• [ABOUT THIS EXERCISE]: Restate the listing in full, keeping every word as it is.

• [RECORDED INFORMATION]:

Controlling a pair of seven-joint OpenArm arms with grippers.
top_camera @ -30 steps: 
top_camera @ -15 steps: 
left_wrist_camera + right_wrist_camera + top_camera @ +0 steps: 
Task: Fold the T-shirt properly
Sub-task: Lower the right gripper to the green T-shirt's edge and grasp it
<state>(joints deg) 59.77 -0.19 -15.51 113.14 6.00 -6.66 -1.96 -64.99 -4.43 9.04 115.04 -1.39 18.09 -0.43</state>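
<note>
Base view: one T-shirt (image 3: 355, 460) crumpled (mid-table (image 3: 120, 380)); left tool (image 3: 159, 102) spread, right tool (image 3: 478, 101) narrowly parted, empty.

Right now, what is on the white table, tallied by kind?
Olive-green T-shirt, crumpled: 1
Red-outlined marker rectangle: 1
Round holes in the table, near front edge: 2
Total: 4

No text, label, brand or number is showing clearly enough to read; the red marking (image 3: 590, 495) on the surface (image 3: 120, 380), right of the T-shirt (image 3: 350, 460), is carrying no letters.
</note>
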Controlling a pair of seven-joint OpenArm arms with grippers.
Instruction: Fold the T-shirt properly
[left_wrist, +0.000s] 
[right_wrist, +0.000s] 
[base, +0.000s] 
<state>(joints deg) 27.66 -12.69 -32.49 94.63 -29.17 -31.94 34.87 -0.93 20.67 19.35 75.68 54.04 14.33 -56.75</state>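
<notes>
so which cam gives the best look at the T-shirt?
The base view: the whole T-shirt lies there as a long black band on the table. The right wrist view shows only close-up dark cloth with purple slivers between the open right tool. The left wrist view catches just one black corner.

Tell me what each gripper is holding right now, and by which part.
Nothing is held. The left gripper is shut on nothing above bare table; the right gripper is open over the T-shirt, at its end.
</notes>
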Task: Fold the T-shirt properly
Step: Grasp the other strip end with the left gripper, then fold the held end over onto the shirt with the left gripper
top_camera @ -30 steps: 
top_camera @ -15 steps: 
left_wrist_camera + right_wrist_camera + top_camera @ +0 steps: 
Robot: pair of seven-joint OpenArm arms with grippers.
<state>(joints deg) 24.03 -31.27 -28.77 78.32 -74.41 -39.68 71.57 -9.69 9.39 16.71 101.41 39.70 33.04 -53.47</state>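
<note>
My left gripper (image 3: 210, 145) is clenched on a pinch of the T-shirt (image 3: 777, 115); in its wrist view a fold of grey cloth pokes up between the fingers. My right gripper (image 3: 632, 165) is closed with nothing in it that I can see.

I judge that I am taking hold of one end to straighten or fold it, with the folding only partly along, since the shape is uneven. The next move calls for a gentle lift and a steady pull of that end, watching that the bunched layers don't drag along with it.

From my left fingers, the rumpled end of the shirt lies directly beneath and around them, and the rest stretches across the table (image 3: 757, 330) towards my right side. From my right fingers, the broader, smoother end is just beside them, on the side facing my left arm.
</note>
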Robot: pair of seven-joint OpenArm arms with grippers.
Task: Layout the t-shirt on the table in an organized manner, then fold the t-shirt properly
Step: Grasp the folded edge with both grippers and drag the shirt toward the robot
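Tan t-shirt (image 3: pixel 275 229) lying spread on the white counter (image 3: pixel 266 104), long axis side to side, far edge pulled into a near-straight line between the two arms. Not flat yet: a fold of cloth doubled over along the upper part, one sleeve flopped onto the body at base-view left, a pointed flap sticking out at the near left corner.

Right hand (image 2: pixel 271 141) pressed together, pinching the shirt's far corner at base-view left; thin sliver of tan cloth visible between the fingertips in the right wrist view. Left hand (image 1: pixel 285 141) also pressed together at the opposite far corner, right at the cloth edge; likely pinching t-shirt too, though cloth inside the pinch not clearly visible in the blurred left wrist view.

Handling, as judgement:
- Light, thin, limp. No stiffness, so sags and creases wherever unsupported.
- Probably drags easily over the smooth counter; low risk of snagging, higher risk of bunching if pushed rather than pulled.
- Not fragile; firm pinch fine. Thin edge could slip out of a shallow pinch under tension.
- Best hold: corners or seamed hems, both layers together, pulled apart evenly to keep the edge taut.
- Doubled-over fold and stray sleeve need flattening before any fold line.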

• [WORKED SOLUTION]:
Controlling a pair of seven-joint OpenArm arms with grippers.
top_camera @ -30 steps: 
top_camera @ -15 steps: 
left_wrist_camera + right_wrist_camera + top_camera @ +0 steps: 
Task: Fold the T-shirt properly
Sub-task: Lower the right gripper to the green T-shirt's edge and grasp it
<state>(joints deg) 59.77 -0.19 -15.51 113.14 6.00 -6.66 -1.96 -64.99 -4.43 9.04 115.04 -1.39 18.09 -0.43</state>
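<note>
Base view: one T-shirt (image 3: 355, 460) crumpled (mid-table (image 3: 120, 380)); left tool (image 3: 159, 102) spread, right tool (image 3: 478, 101) narrowly parted, empty.

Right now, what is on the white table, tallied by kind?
Olive-green T-shirt, crumpled: 1
Red-outlined marker rectangle: 1
Round holes in the table, near front edge: 2
Total: 4

No text, label, brand or number is showing clearly enough to read; the red marking (image 3: 590, 495) on the surface (image 3: 120, 380), right of the T-shirt (image 3: 350, 460), is carrying no letters.
</note>
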Controlling a pair of seven-joint OpenArm arms with grippers.
Instruction: Fold the T-shirt properly
[left_wrist, +0.000s] 
[right_wrist, +0.000s] 
[base, +0.000s] 
<state>(joints deg) 27.66 -12.69 -32.49 94.63 -29.17 -31.94 34.87 -0.93 20.67 19.35 75.68 54.04 14.33 -56.75</state>
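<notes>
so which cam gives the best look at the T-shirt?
The base view: the whole T-shirt lies there as a long black band on the table. The right wrist view shows only close-up dark cloth with purple slivers between the open right tool. The left wrist view catches just one black corner.

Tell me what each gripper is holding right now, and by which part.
Nothing is held. The left gripper is shut on nothing above bare table; the right gripper is open over the T-shirt, at its end.
</notes>
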Task: Fold the T-shirt properly
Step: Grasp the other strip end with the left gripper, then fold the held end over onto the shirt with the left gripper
top_camera @ -30 steps: 
top_camera @ -15 steps: 
left_wrist_camera + right_wrist_camera + top_camera @ +0 steps: 
Robot: pair of seven-joint OpenArm arms with grippers.
<state>(joints deg) 24.03 -31.27 -28.77 78.32 -74.41 -39.68 71.57 -9.69 9.39 16.71 101.41 39.70 33.04 -53.47</state>
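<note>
My left gripper (image 3: 210, 145) is clenched on a pinch of the T-shirt (image 3: 777, 115); in its wrist view a fold of grey cloth pokes up between the fingers. My right gripper (image 3: 632, 165) is closed with nothing in it that I can see.

I judge that I am taking hold of one end to straighten or fold it, with the folding only partly along, since the shape is uneven. The next move calls for a gentle lift and a steady pull of that end, watching that the bunched layers don't drag along with it.

From my left fingers, the rumpled end of the shirt lies directly beneath and around them, and the rest stretches across the table (image 3: 757, 330) towards my right side. From my right fingers, the broader, smoother end is just beside them, on the side facing my left arm.
</note>
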Robot: pair of seven-joint OpenArm arms with grippers.
Task: Layout the t-shirt on the table in an organized manner, then fold the t-shirt properly
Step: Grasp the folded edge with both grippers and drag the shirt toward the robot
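Tan t-shirt (image 3: pixel 275 229) lying spread on the white counter (image 3: pixel 266 104), long axis side to side, far edge pulled into a near-straight line between the two arms. Not flat yet: a fold of cloth doubled over along the upper part, one sleeve flopped onto the body at base-view left, a pointed flap sticking out at the near left corner.

Right hand (image 2: pixel 271 141) pressed together, pinching the shirt's far corner at base-view left; thin sliver of tan cloth visible between the fingertips in the right wrist view. Left hand (image 1: pixel 285 141) also pressed together at the opposite far corner, right at the cloth edge; likely pinching t-shirt too, though cloth inside the pinch not clearly visible in the blurred left wrist view.

Handling, as judgement:
- Light, thin, limp. No stiffness, so sags and creases wherever unsupported.
- Probably drags easily over the smooth counter; low risk of snagging, higher risk of bunching if pushed rather than pulled.
- Not fragile; firm pinch fine. Thin edge could slip out of a shallow pinch under tension.
- Best hold: corners or seamed hems, both layers together, pulled apart evenly to keep the edge taut.
- Doubled-over fold and stray sleeve need flattening before any fold line.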

With this, the answer is finished.